Show HN: Flexible C memory allocation scheme with leak checking

ktRolster · on Oct 14, 2016

1) The documentation doesn't show what file needs to be included; I think it's "mulle_allocator/mulle_allocator.h"

2) It can be convenient, in mulle_allocator.h, to have a define: #define malloc() mulle_malloc(). That way you don't actually need to dig through the code and replace anything.

3) If you're doing #defines, you can do something like this: #define malloc(a) mulle_malloc(a, __LINE__, __FILE__) which will let you keep track of the line and file where the memory was allocated.

4) If you're on Linux (which often C programmers are not) then mtrace() works really nicely for this.

5) It's always better to have more options for memory debugging, so good job!

mulle_nat · on Oct 15, 2016

I will update the documentation with the suggestion. I would not want to place the malloc #define in mulle_allocator.h though. First, it's too surprising. And second, it defeats the possibilty to isolate certain memory operations.

JoachimSchipper · on Oct 14, 2016

This seems to be a malloc()/free() wrapper that keeps track of malloc()ed/realloc()ed/free()d pointers. I see that it's been submitted by the author, so one hopefully-helpful comment: it would be really helpful to highlight why one would use this instead of one of the well-established alternatives (Boehm GC, valgrind, ASan).
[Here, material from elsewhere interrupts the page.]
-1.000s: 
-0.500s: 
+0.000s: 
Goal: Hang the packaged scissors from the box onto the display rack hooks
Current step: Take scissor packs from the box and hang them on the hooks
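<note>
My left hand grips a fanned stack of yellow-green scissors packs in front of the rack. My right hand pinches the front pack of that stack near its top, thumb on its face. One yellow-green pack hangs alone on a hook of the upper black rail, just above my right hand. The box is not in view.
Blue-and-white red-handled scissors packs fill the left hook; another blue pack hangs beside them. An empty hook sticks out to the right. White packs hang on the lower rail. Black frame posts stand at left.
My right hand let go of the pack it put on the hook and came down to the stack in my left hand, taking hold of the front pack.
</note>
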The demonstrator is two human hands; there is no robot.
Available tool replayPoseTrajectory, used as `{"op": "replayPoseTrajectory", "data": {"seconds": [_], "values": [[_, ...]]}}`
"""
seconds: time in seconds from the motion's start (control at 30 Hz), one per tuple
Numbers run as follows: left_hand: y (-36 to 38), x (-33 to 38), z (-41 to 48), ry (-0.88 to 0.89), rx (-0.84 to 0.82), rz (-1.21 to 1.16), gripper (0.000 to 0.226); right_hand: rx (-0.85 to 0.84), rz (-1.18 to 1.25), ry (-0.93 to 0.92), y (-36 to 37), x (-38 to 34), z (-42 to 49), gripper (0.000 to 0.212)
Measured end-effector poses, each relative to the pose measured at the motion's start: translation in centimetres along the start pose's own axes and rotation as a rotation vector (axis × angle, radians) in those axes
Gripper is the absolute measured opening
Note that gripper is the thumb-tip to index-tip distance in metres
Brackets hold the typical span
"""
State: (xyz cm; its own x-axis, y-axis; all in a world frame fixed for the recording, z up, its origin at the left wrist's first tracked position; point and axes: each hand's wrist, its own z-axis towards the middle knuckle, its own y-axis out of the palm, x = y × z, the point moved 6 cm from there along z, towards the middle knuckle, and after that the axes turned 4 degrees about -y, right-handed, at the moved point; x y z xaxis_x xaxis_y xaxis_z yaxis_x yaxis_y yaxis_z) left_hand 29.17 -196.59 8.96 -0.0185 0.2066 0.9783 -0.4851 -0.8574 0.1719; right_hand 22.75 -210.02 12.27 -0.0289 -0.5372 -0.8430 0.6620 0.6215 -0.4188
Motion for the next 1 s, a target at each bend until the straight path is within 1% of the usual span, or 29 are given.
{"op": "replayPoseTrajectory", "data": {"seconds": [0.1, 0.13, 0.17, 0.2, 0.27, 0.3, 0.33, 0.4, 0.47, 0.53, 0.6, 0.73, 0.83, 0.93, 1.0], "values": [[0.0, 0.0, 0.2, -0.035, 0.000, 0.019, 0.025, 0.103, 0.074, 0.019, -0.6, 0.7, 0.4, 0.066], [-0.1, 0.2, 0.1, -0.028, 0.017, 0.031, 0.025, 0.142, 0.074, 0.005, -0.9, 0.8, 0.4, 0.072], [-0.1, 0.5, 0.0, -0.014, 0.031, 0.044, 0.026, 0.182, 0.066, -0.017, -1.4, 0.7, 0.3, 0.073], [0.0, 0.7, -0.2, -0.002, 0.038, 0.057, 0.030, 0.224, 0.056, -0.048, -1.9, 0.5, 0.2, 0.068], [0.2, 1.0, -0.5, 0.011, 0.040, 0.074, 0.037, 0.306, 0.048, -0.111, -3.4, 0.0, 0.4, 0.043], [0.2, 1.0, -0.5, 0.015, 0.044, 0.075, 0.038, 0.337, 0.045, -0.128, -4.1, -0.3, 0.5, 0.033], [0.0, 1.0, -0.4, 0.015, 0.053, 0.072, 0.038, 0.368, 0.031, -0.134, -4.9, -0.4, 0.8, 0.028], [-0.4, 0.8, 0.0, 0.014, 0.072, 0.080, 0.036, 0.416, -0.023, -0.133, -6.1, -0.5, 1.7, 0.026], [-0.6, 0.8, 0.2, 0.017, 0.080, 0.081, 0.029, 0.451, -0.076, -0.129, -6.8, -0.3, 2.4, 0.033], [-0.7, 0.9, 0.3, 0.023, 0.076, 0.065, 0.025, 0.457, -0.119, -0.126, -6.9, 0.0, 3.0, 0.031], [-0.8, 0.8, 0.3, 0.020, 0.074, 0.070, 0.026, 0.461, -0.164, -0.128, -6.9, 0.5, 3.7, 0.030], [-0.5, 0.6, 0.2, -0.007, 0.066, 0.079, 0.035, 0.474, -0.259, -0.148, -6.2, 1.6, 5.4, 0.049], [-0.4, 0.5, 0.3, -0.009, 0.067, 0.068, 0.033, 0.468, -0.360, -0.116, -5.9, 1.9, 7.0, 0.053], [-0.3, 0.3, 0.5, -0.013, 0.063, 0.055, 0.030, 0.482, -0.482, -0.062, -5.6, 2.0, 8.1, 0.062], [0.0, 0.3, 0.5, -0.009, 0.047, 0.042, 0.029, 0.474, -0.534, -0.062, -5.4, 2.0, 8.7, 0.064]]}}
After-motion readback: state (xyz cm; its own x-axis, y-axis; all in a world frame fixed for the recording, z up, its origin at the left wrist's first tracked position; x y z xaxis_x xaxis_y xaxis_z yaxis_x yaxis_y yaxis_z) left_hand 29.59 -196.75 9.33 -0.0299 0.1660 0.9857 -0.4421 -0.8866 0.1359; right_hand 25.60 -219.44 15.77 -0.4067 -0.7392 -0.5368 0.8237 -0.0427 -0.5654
The "run after every test case" example actually gives a fairly good reason, but note that realistic code bases probably have a few caches, freelist-optimizations or other exceptions to "deallocate all memory after every test".

ktRolster · on Oct 14, 2016

realistic code bases probably have a few caches, freelist-optimizations or other exceptions to "deallocate all memory after every test".

If an open source library has memory allocated at finish, to me that's a warning to find a different project.

If it's something I get assigned to work on at work, I still have to work on it; but it lets me know I'll probably be cleaning up many other things as well: the programmers who passed before were sloppy.

ars · on Oct 14, 2016

> If an open source library has memory allocated at finish, to me that's a warning to find a different project.

You need to read this:

https://news.ycombinator.com/item?id=8305283

Basically it's faster to simply exit and not try to walk datastructures deallocating everything.

mulle_nat · on Oct 16, 2016

I think one should differentiate between app/tool code and library/plugin/daemon code.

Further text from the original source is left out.